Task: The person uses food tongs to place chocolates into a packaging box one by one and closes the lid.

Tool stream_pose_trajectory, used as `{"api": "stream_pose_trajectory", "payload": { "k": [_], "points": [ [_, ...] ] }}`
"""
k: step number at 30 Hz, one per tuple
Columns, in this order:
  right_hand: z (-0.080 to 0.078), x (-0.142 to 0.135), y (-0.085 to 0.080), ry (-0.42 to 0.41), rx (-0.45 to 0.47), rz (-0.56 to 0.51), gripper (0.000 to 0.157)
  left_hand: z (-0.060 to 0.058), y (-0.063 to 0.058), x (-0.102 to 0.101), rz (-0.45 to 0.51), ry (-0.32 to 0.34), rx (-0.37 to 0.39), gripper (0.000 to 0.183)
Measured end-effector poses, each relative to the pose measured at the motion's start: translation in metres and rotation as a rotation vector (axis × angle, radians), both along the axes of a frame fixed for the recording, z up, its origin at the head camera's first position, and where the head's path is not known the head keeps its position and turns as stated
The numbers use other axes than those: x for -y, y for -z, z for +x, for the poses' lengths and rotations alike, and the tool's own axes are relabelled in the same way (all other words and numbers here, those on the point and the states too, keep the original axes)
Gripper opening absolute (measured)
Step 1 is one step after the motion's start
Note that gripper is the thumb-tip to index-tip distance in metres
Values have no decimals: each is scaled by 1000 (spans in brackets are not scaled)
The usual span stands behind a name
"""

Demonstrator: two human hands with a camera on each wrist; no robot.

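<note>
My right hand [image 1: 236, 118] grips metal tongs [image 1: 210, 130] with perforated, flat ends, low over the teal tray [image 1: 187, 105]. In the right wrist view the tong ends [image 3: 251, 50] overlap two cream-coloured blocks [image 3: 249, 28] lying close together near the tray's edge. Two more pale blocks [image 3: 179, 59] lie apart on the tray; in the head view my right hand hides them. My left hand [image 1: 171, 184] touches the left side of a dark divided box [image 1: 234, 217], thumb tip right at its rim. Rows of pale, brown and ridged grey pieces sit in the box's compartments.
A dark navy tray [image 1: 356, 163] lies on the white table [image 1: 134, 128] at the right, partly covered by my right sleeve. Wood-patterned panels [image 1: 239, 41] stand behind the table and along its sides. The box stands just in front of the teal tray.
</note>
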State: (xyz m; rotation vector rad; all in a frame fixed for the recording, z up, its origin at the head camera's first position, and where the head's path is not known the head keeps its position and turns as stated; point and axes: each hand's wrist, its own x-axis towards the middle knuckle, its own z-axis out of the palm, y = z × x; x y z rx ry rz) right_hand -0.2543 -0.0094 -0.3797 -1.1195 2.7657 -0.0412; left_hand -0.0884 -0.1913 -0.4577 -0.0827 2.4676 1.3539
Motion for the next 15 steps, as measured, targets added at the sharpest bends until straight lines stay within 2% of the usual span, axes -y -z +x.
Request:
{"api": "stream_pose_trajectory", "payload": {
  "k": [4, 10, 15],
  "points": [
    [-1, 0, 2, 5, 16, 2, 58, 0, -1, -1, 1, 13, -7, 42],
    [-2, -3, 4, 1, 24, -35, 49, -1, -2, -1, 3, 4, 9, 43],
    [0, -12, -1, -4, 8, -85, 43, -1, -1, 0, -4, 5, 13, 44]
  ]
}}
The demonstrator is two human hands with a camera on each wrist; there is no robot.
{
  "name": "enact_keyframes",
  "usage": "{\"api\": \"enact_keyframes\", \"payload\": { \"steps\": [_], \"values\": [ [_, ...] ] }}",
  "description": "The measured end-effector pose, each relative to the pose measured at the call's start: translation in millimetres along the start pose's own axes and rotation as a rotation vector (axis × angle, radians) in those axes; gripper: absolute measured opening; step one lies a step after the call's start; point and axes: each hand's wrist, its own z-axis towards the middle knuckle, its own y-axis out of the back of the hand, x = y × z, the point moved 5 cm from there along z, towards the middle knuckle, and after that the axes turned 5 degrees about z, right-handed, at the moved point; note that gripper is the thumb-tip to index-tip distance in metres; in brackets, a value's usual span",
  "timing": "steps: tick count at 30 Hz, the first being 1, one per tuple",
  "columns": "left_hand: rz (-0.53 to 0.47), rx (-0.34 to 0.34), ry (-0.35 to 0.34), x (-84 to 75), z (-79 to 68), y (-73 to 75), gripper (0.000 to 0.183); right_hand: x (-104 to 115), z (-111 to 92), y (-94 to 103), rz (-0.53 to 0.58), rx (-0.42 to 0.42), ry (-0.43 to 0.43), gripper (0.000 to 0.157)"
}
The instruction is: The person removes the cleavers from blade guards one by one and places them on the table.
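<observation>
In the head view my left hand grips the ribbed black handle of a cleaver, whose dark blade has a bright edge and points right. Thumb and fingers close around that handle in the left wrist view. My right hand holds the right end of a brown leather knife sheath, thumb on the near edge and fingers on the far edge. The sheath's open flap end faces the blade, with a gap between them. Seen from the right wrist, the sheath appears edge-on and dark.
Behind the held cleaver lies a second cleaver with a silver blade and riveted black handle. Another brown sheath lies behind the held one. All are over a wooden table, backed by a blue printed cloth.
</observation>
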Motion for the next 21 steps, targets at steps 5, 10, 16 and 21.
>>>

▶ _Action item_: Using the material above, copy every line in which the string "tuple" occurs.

▶ _Your solution_:
k: step number at 30 Hz, one per tuple
  "timing": "steps: tick count at 30 Hz, the first being 1, one per tuple",

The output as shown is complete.